The markets you can access include, Australia, Hong Kong, Indonesia, Japan, Malaysia, New Zealand, the Philippines, Singapore, Thailand, Poland, Russia, Israel, South Africa, Turkey, Argentina and most European markets.

Now, you’ve probably noticed that some important emerging markets such as China, India and Brazil aren’t on that list. That’s because these markets make it difficult for non-citizens to invest directly. But the range of markets you can invest in is still impressive.

So, how do you go about investing directly in overseas exchanges?

The first step is to call your broker and ask him what overseas markets he can invest in on your behalf. If he can’t help you, consider finding a broker who can. Switching brokers is easy these days. You may even find a one who offers lower fees and commissions.

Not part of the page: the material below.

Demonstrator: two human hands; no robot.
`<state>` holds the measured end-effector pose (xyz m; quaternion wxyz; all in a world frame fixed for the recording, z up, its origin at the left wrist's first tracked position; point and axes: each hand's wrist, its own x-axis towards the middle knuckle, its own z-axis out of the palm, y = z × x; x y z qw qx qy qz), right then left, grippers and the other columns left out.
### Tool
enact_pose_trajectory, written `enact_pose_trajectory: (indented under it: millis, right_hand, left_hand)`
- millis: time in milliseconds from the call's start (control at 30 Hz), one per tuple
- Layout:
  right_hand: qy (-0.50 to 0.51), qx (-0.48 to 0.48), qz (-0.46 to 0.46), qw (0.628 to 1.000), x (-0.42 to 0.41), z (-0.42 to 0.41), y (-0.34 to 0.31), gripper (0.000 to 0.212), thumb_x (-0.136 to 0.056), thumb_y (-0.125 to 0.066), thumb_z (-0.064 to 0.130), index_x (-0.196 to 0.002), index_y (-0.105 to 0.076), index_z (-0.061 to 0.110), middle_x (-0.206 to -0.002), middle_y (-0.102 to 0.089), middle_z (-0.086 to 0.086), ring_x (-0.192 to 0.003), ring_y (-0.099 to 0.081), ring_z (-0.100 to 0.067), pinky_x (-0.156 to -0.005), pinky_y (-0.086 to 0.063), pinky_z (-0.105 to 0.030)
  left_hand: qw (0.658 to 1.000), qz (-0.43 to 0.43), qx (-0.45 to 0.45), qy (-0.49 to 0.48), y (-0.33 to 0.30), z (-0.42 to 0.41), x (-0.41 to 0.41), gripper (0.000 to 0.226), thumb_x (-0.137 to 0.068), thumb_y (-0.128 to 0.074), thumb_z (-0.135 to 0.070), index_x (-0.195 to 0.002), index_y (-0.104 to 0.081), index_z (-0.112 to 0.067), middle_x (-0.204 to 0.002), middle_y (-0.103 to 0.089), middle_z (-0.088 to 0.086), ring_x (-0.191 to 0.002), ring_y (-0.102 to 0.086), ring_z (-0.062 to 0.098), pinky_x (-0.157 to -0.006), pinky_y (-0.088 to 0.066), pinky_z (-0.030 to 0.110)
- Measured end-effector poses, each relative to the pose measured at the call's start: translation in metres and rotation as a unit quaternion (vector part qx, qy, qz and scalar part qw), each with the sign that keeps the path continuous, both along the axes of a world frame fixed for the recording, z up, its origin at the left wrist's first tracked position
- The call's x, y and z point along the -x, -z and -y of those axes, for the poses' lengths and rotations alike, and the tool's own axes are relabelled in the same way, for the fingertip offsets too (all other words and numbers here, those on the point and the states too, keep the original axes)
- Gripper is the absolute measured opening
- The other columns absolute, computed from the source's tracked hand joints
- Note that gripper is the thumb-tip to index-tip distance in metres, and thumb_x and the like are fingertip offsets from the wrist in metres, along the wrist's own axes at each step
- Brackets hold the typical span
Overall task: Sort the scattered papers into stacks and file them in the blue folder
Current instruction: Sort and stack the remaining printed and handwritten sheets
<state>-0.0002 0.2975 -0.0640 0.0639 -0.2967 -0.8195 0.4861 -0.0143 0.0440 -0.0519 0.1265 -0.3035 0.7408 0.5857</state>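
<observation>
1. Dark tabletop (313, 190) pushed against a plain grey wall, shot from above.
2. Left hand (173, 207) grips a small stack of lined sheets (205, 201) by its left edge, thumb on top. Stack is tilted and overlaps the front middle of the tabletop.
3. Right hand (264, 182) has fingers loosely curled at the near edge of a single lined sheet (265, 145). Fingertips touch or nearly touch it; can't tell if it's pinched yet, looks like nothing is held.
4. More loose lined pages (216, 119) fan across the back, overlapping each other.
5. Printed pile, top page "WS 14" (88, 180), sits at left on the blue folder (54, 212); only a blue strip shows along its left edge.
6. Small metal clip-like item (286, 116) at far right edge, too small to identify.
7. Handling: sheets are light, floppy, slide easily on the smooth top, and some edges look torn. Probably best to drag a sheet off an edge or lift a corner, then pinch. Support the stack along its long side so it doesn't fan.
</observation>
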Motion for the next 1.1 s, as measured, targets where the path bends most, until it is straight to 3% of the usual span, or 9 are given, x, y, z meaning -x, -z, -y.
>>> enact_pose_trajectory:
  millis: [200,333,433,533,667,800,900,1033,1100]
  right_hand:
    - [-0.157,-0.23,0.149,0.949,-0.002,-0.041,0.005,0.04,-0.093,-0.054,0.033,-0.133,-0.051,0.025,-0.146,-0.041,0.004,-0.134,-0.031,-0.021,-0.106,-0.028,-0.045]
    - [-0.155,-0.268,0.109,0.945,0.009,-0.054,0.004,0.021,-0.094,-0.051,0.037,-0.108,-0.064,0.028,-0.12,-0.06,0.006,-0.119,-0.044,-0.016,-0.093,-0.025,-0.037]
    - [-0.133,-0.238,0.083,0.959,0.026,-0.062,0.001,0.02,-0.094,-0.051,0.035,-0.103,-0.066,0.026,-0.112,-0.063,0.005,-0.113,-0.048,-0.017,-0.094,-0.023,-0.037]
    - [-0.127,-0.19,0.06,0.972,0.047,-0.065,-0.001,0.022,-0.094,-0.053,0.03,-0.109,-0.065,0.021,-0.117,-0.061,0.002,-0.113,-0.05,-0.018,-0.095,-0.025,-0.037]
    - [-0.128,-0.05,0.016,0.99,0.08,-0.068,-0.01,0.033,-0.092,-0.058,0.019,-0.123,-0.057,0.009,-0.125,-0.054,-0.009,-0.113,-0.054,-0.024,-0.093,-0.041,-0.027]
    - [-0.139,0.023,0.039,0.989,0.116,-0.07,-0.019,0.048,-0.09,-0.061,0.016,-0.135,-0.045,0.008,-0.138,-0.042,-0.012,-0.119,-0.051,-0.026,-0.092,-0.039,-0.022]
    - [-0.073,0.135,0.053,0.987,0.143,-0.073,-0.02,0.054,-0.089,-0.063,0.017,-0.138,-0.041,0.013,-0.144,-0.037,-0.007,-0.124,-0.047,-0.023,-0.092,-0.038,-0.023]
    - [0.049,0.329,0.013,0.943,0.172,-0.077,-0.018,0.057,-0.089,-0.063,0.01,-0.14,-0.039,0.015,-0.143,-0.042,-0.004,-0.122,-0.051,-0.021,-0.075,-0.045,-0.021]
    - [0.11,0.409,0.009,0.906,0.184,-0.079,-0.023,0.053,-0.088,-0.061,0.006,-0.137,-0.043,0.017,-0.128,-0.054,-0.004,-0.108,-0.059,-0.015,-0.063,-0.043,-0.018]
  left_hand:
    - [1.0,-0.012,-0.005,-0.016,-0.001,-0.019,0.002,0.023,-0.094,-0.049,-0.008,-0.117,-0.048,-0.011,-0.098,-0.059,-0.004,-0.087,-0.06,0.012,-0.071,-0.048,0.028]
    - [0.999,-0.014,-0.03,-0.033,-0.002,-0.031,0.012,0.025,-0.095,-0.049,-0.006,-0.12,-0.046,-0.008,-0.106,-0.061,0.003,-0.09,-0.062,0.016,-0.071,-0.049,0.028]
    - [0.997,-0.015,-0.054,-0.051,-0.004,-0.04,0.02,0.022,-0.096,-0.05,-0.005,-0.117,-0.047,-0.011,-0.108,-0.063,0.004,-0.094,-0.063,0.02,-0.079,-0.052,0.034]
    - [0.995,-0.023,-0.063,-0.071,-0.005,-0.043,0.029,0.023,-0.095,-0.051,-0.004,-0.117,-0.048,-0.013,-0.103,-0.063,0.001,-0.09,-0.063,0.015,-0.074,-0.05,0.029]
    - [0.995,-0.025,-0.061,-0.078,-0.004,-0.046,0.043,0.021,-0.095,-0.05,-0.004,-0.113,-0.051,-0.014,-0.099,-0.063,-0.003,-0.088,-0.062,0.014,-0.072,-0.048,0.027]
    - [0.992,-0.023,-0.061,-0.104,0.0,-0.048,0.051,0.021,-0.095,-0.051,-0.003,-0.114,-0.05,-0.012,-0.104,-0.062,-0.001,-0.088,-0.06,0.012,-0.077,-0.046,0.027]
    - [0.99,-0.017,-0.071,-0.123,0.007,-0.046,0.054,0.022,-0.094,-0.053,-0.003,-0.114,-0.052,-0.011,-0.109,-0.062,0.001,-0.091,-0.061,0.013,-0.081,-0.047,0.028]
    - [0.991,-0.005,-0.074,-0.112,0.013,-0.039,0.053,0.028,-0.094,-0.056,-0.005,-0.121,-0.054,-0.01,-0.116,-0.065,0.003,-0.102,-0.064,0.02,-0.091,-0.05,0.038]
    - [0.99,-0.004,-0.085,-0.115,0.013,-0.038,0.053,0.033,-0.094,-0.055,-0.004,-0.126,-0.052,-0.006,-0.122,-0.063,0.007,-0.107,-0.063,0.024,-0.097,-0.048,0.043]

Four brokers in the U.S. that might be worth checking out* for the overseas services they provide are Charles Schwab, Interactive Brokers, Fidelity Investments and E*Trade.

If you are Canadian or British, you might want to check out TD Waterhouse or Interactive Brokers.

Investing directly overseas is not for everyone.

Getting the right information on foreign-listed stocks can be a challenge, as can getting that information in a timely way.

Foreign languages can also be barriers. Although some markets, such as Britain, Australia and South Africa won’t pose a problem.

You’ll also need to think about the different regulatory requirements in the country you’re thinking of investing in. In short, some country’s exchanges are better regulated and more transparent then others. So do your homework.

Also, pay close attention to currencies. Some currencies are set to do very well against the dollar over the coming years. Others are less solid.

Overall, I don’t recommend you hold more than 5% of your investments directly on overseas exchanges, unless you are a sophisticated investor and you know the ropes.

But some exposure will boost your level of diversification. And help you sidestep the next black swan that lands on America’s shores.


* These are not broker recommendations. IL Investor has no relationships with any of the brokers mentioned.